Whatever the listing holds, output it without alteration.

__DATA EXCERPT__
* * *
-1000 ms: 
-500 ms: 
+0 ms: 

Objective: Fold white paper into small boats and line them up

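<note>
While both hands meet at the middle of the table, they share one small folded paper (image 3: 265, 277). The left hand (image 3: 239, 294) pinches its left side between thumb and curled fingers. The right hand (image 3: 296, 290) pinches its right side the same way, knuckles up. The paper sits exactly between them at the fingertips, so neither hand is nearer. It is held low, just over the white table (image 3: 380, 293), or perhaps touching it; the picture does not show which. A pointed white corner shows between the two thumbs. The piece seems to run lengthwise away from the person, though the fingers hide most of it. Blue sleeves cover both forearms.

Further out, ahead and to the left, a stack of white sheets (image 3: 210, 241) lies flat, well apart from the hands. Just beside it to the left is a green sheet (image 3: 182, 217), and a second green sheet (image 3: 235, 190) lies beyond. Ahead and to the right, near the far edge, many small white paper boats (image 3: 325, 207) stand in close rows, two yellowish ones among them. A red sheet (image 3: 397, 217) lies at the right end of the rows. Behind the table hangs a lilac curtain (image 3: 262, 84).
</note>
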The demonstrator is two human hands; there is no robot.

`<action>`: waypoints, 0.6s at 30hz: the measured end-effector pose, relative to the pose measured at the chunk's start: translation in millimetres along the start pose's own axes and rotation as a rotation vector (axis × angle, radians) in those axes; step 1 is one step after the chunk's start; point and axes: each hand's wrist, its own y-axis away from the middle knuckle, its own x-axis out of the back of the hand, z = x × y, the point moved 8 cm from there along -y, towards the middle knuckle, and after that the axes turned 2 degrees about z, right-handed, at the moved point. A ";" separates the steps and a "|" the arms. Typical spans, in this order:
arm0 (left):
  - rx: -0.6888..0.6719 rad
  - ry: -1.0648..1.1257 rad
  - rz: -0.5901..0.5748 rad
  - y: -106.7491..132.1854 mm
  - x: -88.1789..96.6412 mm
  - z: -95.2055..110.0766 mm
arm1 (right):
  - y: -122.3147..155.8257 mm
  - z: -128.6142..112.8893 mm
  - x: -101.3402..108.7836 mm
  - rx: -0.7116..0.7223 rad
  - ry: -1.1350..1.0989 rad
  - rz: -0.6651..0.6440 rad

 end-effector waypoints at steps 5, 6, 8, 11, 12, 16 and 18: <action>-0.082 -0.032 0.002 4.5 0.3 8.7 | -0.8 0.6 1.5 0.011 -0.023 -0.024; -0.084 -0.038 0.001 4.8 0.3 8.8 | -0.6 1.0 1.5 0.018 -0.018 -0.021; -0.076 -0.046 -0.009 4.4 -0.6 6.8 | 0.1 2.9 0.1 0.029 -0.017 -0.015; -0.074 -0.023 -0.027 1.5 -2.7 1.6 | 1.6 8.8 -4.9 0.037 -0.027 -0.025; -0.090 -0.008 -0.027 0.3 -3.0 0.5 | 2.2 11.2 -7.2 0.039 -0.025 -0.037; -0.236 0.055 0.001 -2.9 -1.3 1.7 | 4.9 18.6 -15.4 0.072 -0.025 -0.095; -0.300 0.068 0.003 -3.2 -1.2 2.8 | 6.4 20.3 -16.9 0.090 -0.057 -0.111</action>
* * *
__WRITTEN SOLUTION__
-1000 ms: 
-500 ms: 
+0 ms: 

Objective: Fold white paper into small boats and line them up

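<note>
While both hands meet at the middle of the table, they share one small folded paper (image 3: 265, 277). The left hand (image 3: 239, 294) pinches its left side between thumb and curled fingers. The right hand (image 3: 296, 290) pinches its right side the same way, knuckles up. The paper sits exactly between them at the fingertips, so neither hand is nearer. It is held low, just over the white table (image 3: 380, 293), or perhaps touching it; the picture does not show which. A pointed white corner shows between the two thumbs. The piece seems to run lengthwise away from the person, though the fingers hide most of it. Blue sleeves cover both forearms.

Further out, ahead and to the left, a stack of white sheets (image 3: 210, 241) lies flat, well apart from the hands. Just beside it to the left is a green sheet (image 3: 182, 217), and a second green sheet (image 3: 235, 190) lies beyond. Ahead and to the right, near the far edge, many small white paper boats (image 3: 325, 207) stand in close rows, two yellowish ones among them. A red sheet (image 3: 397, 217) lies at the right end of the rows. Behind the table hangs a lilac curtain (image 3: 262, 84).
</note>
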The demonstrator is two human hands; there is no robot.

`<action>`: waypoints, 0.6s at 30hz: the measured end-effector pose, relative to the pose measured at the chunk's start: translation in millimetres along the start pose's own axes and rotation as a rotation vector (axis × angle, radians) in those axes; step 1 is one step after the chunk's start; point and axes: each hand's wrist, its own y-axis away from the middle knuckle, its own x-axis out of the back of the hand, z = x × y, the point moved 8 cm from there along -y, towards the middle knuckle, and after that the axes turned 2 degrees about z, right-handed, at the moved point. A ";" separates the steps and a "|" the arms. Typical spans, in this order:
arm0 (left):
  - rx: -0.6888..0.6719 rad
  - ry: -1.0648..1.1257 rad
  - rz: -0.5901..0.5748 rad
  - y: -106.7491..132.1854 mm
  - x: -88.1789..96.6412 mm
  - z: -95.2055..110.0766 mm
arm1 (right):
  - y: -122.3147..155.8257 mm
  - z: -128.6142..112.8893 mm
  - x: -101.3402..108.7836 mm
  - rx: -0.7116..0.7223 rad
  - ry: -1.1350..1.0989 rad
  - rz: -0.6651..0.6440 rad

 end-effector waypoints at steps 5, 6, 8, 11, 12, 16 and 18: <action>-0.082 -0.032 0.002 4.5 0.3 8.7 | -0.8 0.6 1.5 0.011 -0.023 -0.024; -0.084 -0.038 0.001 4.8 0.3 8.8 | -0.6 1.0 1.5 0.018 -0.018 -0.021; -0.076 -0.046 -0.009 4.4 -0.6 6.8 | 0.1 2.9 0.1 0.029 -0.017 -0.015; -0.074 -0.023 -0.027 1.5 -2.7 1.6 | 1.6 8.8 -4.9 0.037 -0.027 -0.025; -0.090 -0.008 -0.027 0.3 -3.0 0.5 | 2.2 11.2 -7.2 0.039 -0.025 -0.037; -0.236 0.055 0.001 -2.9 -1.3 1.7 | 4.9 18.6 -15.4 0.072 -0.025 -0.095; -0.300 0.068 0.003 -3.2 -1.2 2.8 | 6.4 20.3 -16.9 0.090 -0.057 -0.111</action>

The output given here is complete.